# [Exercise]
As you print the data below, keep every line exactly as it is and leave the images behind.

# [Raw data]
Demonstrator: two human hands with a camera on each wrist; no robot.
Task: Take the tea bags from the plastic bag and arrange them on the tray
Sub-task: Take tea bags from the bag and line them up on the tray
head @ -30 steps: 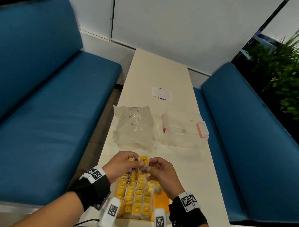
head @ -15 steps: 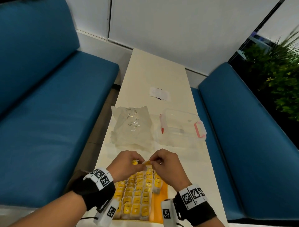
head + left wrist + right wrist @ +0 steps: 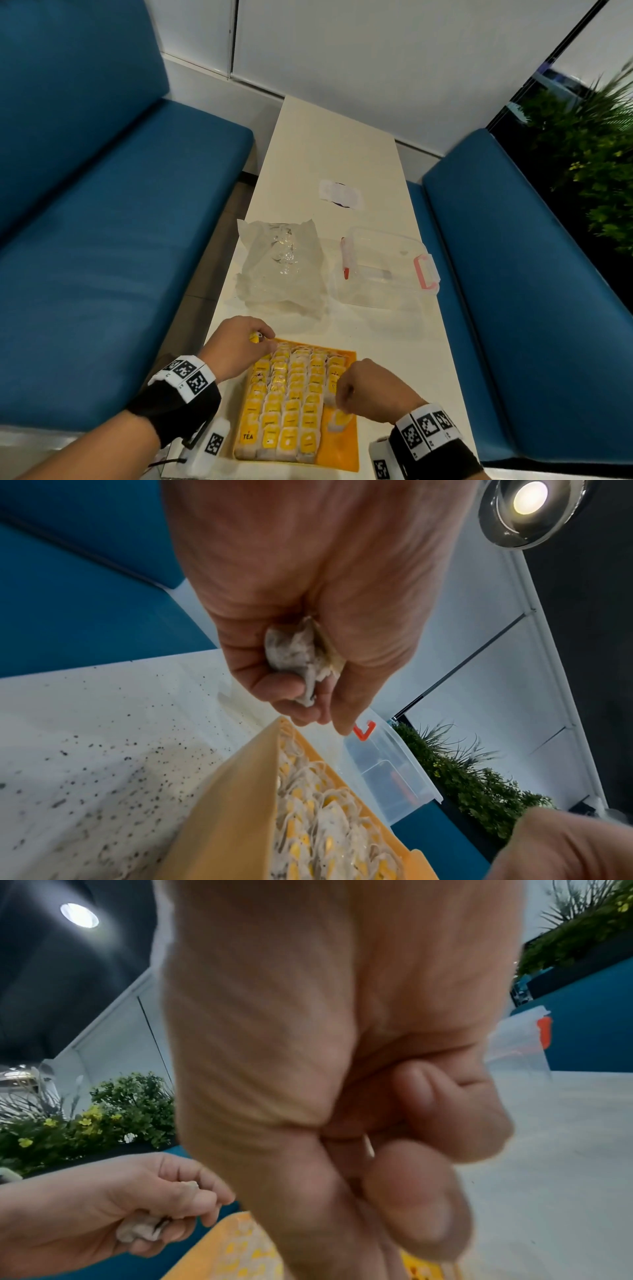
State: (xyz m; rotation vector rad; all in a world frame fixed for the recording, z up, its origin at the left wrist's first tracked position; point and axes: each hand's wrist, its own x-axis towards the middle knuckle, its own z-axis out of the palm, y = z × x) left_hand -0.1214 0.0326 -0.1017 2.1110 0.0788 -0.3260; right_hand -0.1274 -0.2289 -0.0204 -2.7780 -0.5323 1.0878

# [Response below]
Demonstrator: two human hands with a camera on each wrist; no robot.
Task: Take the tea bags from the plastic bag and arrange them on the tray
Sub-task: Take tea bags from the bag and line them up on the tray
head @ -30 steps: 
head @ -15 steps: 
head + left wrist + right wrist @ +0 steps: 
State: (xyz m; rotation vector rad; all in a world frame fixed for the recording, z up, its origin at the left wrist's first tracked position; point and axes: each hand's wrist, its own x-axis towards the middle knuckle, its own z-axis out of the palm, y = z × x) left_hand -0.1214 0.0326 -0.1017 2.1110 0.0788 -0.3260; right_hand -0.1274 -0.2289 -0.0204 -2.7780 -0.5323 1.0878

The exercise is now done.